Kraus argues that Putin's crackdown on tax scams and dodgy practices is driving the valuation growth of these companies and forcing them to adopt better business practices. Some of their owners are even hoping to repeat Khodorkovsky's trick of rebranding their companies as investment friendly and watching share prices soar.

"The tax man has become the investor's friend," says Kraus. "Before the crisis everyone booked their profits offshore but over the past few years companies have been bringing their trading arms home. It began with the likes of Norilsk Nickel and now that these companies have come clean the taxman is turning to the rest of the country. Investors are getting a free ride."

And second-tier companies are doing significantly better than the RTS. Sovlink's Russia Small Cap (SRSC) index has gained 155% since the start of 2003, while the RTS has risen by 74%.

All of the stocks on the SRSC rose in 2003 and several tripled in value.

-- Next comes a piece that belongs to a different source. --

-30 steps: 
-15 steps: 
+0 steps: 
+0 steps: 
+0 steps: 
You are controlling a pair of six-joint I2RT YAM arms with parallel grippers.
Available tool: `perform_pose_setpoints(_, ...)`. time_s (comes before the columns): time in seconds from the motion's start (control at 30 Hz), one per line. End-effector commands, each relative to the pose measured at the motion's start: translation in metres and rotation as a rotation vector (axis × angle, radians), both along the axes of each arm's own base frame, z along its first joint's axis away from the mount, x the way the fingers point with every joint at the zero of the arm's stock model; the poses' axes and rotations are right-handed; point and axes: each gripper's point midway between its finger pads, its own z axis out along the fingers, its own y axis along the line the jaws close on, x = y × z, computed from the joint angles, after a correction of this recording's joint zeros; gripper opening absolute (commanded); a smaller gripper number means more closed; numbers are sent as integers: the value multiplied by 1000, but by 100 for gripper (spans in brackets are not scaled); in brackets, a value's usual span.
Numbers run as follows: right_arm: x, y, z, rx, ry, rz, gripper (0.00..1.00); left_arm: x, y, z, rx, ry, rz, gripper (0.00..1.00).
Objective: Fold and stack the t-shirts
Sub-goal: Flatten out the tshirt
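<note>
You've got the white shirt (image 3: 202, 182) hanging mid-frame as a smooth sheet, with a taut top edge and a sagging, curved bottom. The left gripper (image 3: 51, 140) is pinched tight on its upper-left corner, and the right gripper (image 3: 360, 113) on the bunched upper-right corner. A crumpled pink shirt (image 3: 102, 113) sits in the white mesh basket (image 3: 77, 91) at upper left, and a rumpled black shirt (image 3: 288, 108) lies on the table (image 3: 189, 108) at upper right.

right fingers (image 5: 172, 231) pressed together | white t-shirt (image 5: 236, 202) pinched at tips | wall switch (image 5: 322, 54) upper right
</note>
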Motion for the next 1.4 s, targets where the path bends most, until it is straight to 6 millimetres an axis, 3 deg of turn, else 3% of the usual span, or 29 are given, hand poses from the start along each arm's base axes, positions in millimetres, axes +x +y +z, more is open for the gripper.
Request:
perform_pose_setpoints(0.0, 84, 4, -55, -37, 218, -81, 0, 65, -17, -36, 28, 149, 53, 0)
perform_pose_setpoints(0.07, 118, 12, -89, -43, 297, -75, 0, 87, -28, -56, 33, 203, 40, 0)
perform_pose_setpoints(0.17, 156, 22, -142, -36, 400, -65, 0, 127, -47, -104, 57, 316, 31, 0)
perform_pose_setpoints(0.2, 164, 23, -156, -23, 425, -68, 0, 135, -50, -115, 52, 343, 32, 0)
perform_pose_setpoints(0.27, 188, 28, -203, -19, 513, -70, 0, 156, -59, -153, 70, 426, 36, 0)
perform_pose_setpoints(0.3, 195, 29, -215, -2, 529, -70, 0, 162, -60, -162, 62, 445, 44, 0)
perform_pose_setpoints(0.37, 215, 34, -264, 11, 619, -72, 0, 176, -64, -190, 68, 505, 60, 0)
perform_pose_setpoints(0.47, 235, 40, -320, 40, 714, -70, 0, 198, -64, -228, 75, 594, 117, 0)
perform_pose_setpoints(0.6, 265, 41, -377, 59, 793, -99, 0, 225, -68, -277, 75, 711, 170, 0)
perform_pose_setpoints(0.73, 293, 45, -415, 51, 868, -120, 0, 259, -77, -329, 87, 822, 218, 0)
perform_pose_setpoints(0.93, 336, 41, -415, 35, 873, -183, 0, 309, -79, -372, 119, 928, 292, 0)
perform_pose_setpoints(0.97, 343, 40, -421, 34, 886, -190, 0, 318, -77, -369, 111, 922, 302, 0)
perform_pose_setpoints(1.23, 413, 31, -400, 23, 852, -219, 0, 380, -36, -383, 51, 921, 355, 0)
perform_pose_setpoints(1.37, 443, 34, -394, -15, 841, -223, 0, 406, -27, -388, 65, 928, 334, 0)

The risks are still huge, though. "You still have to pick very carefully. There are some very very cheap companies that are worth every penny," says Kraus sarcastically. "Some of the owners of these companies get it, some don't and some never will."

Another way to tap into Russia's growth is through private-equity funds, which have been making heady returns but remain small and are dominated by Russian capital. "There are a number of attractive opportunities out there that are just as attractive as they were five years ago," says Michael Calvey, managing director of Barings Vostok, one of the first private investment funds in Russia. "But there are not thousands of them. The risks are going down and the quality is going up but that means the prices are also going up."

Barings Vostok has already doubled the capital in the first funds set up in 1994 and Calvey says that the returns from the second, launched in 2000, are likely to be even higher. But despite the good returns, private equity has yet to catch on.